- **Exercise details**
The result should be an exact copy of the data, free of pictures.

= Beginning of Section =

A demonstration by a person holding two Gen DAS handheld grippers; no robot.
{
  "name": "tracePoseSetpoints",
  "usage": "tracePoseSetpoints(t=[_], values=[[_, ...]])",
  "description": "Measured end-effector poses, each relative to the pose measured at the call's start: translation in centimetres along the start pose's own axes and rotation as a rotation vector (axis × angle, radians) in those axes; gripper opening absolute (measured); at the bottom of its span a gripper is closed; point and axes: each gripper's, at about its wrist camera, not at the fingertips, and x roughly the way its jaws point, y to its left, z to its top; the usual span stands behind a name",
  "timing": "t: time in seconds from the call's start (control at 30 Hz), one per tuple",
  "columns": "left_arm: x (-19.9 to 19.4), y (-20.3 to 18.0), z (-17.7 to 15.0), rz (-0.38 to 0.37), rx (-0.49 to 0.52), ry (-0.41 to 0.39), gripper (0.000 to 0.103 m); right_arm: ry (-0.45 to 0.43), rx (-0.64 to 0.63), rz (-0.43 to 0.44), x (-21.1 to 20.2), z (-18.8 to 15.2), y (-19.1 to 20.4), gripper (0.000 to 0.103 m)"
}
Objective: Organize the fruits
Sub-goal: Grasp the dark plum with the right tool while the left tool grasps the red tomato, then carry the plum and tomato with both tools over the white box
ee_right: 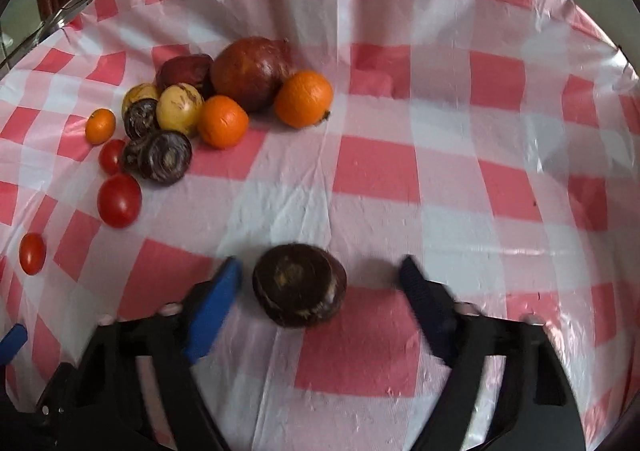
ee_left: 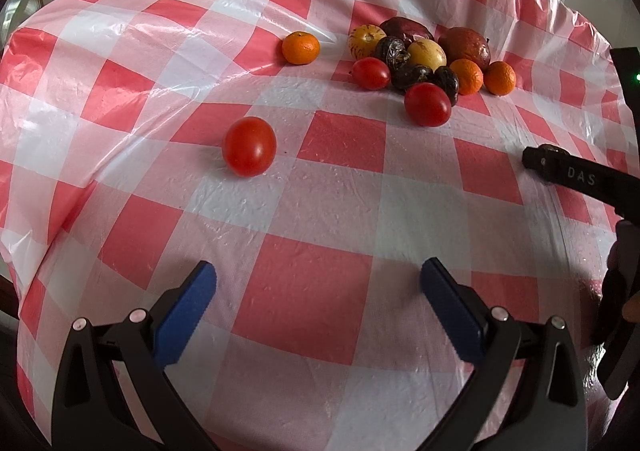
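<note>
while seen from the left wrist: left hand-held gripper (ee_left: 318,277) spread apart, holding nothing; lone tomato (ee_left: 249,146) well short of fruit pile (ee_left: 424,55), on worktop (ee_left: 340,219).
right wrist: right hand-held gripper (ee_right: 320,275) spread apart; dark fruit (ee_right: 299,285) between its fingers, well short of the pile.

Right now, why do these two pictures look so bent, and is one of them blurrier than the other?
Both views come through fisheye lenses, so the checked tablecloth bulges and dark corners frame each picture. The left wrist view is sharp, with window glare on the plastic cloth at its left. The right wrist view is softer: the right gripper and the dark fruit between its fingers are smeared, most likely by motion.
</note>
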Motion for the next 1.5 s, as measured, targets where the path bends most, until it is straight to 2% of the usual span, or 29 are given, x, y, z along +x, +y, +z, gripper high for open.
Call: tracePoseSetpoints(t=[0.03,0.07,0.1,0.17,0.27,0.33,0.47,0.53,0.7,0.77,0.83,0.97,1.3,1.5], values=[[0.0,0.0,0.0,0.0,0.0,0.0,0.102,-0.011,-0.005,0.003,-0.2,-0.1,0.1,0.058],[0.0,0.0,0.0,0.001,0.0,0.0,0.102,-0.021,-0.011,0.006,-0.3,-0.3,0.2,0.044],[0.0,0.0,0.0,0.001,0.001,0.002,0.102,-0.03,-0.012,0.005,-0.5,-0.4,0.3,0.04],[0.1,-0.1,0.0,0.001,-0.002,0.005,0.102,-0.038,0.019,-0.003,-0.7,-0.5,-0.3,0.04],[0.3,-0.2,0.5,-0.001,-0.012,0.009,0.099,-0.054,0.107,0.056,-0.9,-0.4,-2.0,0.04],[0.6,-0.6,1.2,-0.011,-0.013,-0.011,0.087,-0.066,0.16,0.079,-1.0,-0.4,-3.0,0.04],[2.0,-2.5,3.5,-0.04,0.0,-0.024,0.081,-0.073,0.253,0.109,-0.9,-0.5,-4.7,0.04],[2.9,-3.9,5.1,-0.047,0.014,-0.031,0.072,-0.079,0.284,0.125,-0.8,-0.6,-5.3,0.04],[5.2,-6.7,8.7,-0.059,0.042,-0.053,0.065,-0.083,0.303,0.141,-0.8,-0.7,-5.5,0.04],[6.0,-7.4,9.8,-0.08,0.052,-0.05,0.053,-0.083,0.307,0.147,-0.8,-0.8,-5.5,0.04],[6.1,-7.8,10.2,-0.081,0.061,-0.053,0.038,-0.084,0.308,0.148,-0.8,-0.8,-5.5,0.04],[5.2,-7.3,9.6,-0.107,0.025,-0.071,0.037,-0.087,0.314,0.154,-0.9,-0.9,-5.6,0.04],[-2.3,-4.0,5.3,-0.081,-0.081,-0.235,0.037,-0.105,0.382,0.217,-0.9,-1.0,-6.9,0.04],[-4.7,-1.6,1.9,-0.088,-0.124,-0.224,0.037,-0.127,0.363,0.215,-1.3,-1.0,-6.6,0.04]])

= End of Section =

- **Output of the exercise**
A demonstration by a person holding two Gen DAS handheld grippers; no robot.
{
  "name": "tracePoseSetpoints",
  "usage": "tracePoseSetpoints(t=[_], values=[[_, ...]])",
  "description": "Measured end-effector poses, each relative to the pose measured at the call's start: translation in centimetres along the start pose's own axes and rotation as a rotation vector (axis × angle, radians) in those axes; gripper opening absolute (measured); at the bottom of its span a gripper is closed; point and axes: each gripper's, at about its wrist camera, not at the fingertips, and x roughly the way its jaws point, y to its left, z to its top; the usual span stands behind a name",
  "timing": "t: time in seconds from the call's start (control at 30 Hz), one per tuple",
  "columns": "left_arm: x (-19.9 to 19.4), y (-20.3 to 18.0), z (-17.7 to 15.0), rz (-0.38 to 0.37), rx (-0.49 to 0.52), ry (-0.41 to 0.39), gripper (0.000 to 0.103 m); right_arm: ry (-0.45 to 0.43), rx (-0.64 to 0.63), rz (-0.43 to 0.44), x (-21.1 to 20.2), z (-18.8 to 15.2), y (-19.1 to 20.4), gripper (0.000 to 0.103 m)"
}
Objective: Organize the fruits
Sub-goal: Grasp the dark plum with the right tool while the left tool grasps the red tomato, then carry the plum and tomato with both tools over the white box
ee_right: 
ee_left: 
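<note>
while seen from the left wrist: left hand-held gripper (ee_left: 318,277) spread apart, holding nothing; lone tomato (ee_left: 249,146) well short of fruit pile (ee_left: 424,55), on worktop (ee_left: 340,219).
right wrist: right hand-held gripper (ee_right: 320,275) spread apart; dark fruit (ee_right: 299,285) between its fingers, well short of the pile.

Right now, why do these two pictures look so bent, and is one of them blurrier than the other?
Both views come through fisheye lenses, so the checked tablecloth bulges and dark corners frame each picture. The left wrist view is sharp, with window glare on the plastic cloth at its left. The right wrist view is softer: the right gripper and the dark fruit between its fingers are smeared, most likely by motion.
</note>
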Motion for the next 1.5 s, as measured, targets where the path bends most, until it is straight to 2% of the usual span, or 29 are given, x, y, z along +x, +y, +z, gripper high for open.
Call: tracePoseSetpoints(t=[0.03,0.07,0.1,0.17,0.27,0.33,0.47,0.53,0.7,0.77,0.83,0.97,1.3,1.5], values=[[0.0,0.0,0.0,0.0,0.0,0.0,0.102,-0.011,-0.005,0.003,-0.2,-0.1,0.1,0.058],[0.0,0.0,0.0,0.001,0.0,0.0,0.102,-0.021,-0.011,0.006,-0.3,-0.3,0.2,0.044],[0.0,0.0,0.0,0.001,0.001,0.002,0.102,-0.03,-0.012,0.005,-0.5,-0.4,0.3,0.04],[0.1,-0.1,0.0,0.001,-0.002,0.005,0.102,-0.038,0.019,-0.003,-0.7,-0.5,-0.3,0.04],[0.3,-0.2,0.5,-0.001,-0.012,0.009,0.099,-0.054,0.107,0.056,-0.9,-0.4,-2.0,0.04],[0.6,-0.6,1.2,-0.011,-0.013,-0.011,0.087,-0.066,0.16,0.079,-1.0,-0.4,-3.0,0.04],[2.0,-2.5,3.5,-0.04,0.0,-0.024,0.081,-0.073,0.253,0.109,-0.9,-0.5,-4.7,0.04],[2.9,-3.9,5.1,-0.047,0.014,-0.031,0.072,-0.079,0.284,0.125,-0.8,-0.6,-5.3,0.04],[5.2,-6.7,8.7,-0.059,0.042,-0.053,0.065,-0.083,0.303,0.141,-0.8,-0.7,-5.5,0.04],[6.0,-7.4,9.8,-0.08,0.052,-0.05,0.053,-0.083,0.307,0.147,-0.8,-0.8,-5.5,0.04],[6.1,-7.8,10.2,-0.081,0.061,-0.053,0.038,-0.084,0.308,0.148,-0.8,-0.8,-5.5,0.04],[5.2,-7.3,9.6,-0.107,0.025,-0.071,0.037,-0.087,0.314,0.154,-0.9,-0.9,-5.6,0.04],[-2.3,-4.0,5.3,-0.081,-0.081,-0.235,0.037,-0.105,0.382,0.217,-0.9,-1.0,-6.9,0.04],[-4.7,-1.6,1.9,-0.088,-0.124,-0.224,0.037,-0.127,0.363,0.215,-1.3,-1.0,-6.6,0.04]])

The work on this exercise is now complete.